Daily Horoscope grew by 2.4 million DAU, the version in Turkish, Günlük Burç Yorumları, grew by 149,800 DAU. Both apps allow users to select their horoscope, share the app with friends who are of their same astrological sign, and receive daily horoscope updates on their Walls. The apps grew primarily in Turkey.

Badoo was huge on our list, too, growing mostly in Mexico, France and Italy by 422,800 DAU; the app has a Q&A format where users answer questions about their friends, with subsequent feed stories published to the stream. The Are YOU Interested? app with 163,000 DAU grew in the United States, United Kingdom and India; the app allows users to rate other users' photos.

Turkish video apps were all over this list, making up a full one-fourth of our list! Today's Video with 390,300 DAU, Kral Video! with 210,600 DAU, PowerVideo with 97,600 DAU, Videolar 2011 with about 92,000 DAU, VideoGezegeni with 90,600 DAU and Videoloji with 81,600 DAU. The apps all allow users to view, Share, Like and post videos to the stream. The only exceptions were Videoloji, which automatically posts daily videos to your stream and Kral Video, which included a pop-up for daily video posts with each click on the app.

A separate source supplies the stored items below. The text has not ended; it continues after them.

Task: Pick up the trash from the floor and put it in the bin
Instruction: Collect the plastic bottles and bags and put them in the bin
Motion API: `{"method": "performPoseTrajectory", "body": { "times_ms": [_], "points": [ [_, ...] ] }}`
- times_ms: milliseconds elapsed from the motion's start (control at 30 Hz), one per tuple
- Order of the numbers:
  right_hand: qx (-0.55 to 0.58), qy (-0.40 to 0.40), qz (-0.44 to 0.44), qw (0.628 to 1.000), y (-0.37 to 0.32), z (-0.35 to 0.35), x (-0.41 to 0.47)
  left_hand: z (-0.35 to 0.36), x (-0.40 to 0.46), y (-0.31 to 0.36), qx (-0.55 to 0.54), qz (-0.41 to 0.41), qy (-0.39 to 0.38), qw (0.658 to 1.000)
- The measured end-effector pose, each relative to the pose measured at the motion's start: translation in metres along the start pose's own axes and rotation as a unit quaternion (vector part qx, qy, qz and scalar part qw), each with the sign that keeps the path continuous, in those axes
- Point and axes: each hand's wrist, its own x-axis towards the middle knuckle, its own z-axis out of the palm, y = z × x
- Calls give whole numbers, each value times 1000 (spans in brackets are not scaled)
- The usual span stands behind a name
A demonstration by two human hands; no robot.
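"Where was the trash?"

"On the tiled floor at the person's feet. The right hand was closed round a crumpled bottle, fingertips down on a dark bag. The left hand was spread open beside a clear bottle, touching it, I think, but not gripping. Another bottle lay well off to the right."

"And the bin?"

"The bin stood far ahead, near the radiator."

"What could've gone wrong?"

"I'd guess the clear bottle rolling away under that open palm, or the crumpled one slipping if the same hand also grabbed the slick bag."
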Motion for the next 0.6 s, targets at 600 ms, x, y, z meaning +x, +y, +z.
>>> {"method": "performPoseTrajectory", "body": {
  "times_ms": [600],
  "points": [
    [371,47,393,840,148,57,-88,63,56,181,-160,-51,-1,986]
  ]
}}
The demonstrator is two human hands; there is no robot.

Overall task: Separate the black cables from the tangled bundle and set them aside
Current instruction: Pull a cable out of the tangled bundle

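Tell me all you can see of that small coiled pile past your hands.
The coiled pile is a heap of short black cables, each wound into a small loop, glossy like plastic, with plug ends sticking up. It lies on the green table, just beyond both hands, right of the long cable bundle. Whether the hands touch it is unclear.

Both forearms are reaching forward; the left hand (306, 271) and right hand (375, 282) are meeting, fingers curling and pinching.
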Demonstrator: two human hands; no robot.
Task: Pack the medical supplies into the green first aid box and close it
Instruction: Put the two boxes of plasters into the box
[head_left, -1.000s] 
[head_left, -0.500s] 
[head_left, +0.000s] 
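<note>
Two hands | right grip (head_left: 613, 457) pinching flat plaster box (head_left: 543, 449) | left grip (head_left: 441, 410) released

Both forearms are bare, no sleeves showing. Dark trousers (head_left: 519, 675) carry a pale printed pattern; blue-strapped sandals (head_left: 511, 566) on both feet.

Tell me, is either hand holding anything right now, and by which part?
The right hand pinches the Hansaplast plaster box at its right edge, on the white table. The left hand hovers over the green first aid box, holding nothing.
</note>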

A pair of apps for greeting cards were interesting. Tarjetittas (little cards) grew by 143,800 DAU in the US and Mexico, almost split down the middle. The app allows users to publish Spanish language greeting cards to their friends' Walls. It's interesting to note that an app in Spanish is being used almost equally between two countries, perhaps pointing to the ways in which Facebook helps united friends and family across borders. Especially For You grew by 78,200 DAU and basically does the same thing, allowing users to send a card in a message to their friend, then publish the card to your own Wall; thus, there are two viral features at work.

WhoIsNear? with 228,500 DAU is an interesting app that works like a location app — but on Facebook. Users create an account, check in where they are geographically and what they are doing, then are offered to find new friends using the app, finally publishing a story to the feed. Pixable's app with 128,900 DAU allows users to discover their friends' photos; we reviewed the app previously. The rest of the list included Yahoo's app with 185,500 DAU. Flipboard with 174,100 DAU, an iPad app allowing users to read news and social media in a magazine-style layout on their iPads. And, HTC Sense the Android mobile app with 77,100 DAU.